In the old days (think knights in shining armor, horse-drawn carriages, and a general lack of proper hygiene), "Carbon Steel" was the be-all, end-all steel. It stayed sharp incredibly well, was resistant to hits and strikes, and was easy to manufacture. The only issue: rust. Years later (think horseless carriages, bowler hats and handlebar moustaches), a new type of steel was created: "Stainless Steel." This steel stayed shiny even after use on acidic foods and the like. However, the original stainless steel did not stay sharp nearly as well as the carbon steel blades of old. There had to be a solution!

Enter "High Carbon Stainless Steel." This magical steel has the ability to stay both sharp and shiny! Although not quite as stain-resistant as the original stainless steels and unable to hold an edge quite like the carbon steels of old, the high carbon stainless alloys used in modern knives offer an excellent compromise between stain-resistance and edge retention. This is ideal for our current society, which is geared towards low-maintenance tools.

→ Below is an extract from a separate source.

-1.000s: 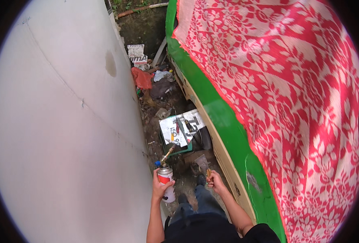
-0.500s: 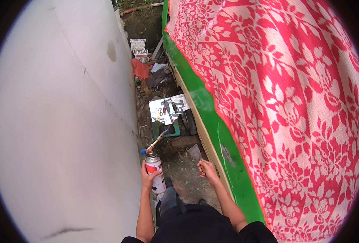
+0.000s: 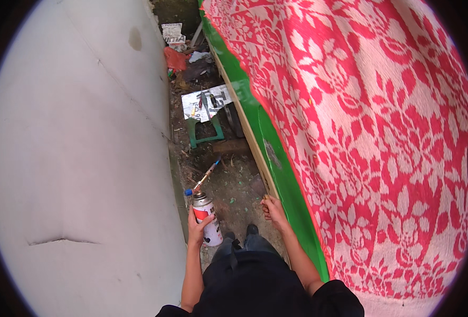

  1. Edge retention - How long it will hold an edge.
  2. Corrosion resistance - How well it can resist staining and rusting.
  3. Ease of Sharpening - How easy it is to keep sharp and to re-sharpen.
  4. Toughness & Durability - How long the knife will last.


Knife Balance 

Like a painter's brush or a construction worker's hammer, a well-balanced tool makes chores enjoyable. Balance can be quite subjective but generally speaking, a knife that feels neutral in the hand is ideal. The blade should feel like an extension of your hand, acting in unison with your forearm all the way up to your shoulder. It is important to try different knives to see which feels the best in your hand. Remember, the steel quality and other details determine a knife's quality, but a knife that isn't comfortable in your hand is a knife that doesn't get used.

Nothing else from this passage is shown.